When the world seems to be closing in on her, it appears she thinks she can have it both ways when she considers the prospect of gathering her loved ones and trying to run. She believes in something impossible, only to find that some of the people she loves aren't able to so easily delude themselves and pretend.

This last weekend, Jeph and I had to say goodbye to our fifteen-year-old dog--our Blue. It's the second such loss we've suffered in the last two years. Last spring, we nearly lost our eleven-year-old dog. As I contemplated the possibility that she would not survive her illness, for a moment, I believed no matter the benefit, I could never take on any other living thing to love, because of the deep pain I knew I was going to endure if we lost her. As I am enduring that pain, I find myself unable to close the door on eternity--something only a dedicated atheist can do. I find myself referring to where Blue and Scrubby are now, and their fellow dogs that I've known over the years that deserve better than my faithlessness.

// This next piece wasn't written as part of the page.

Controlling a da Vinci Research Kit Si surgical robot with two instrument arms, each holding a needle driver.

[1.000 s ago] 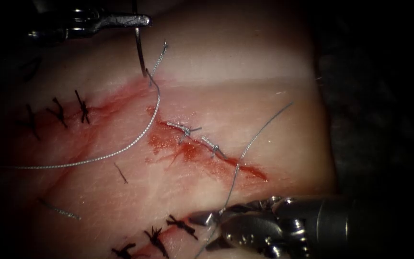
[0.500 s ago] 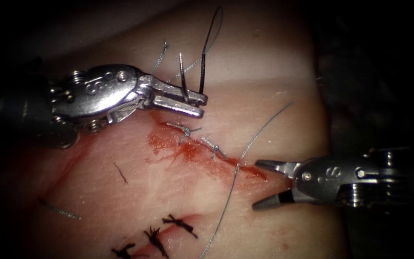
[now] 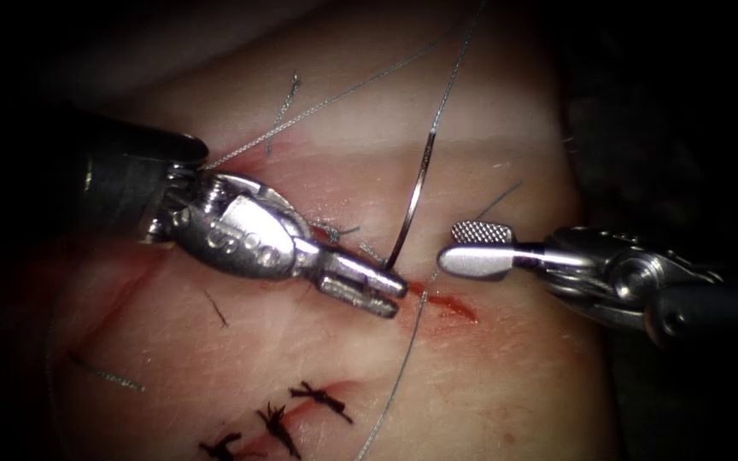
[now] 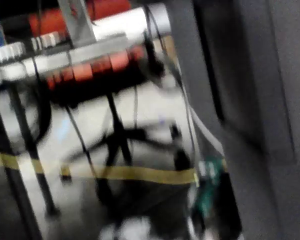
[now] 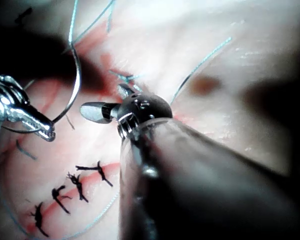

Loss makes you "hunger" for something more. It makes you hunger for an alternative to what you can see and know with your eyes. It makes you hunger for a way out. It makes you hunger for a sustenance the faithless can never find.

I don't know if Katniss will ultimately survive. I haven't gotten through all three books yet. In spite of the pain I feel right now, I know that I will survive. I know that, in spite of my current feelings about it, that I will "love" again. As the last weekend was ending, I discovered a quote by Edgar Allan Poe that shocked me: "Never to suffer would never to have been blessed." Knowing a thing or two about the losses and suffering he endured in his short life, I have to raise a glass to my Eddy for being able to recognize what most of us find really difficult to see in the face of sorrow.

 And since I haven't been launched into an arena with twenty-three other people who are trying to kill me, I have the time to consider who I am and what all of that means before I reach that final door.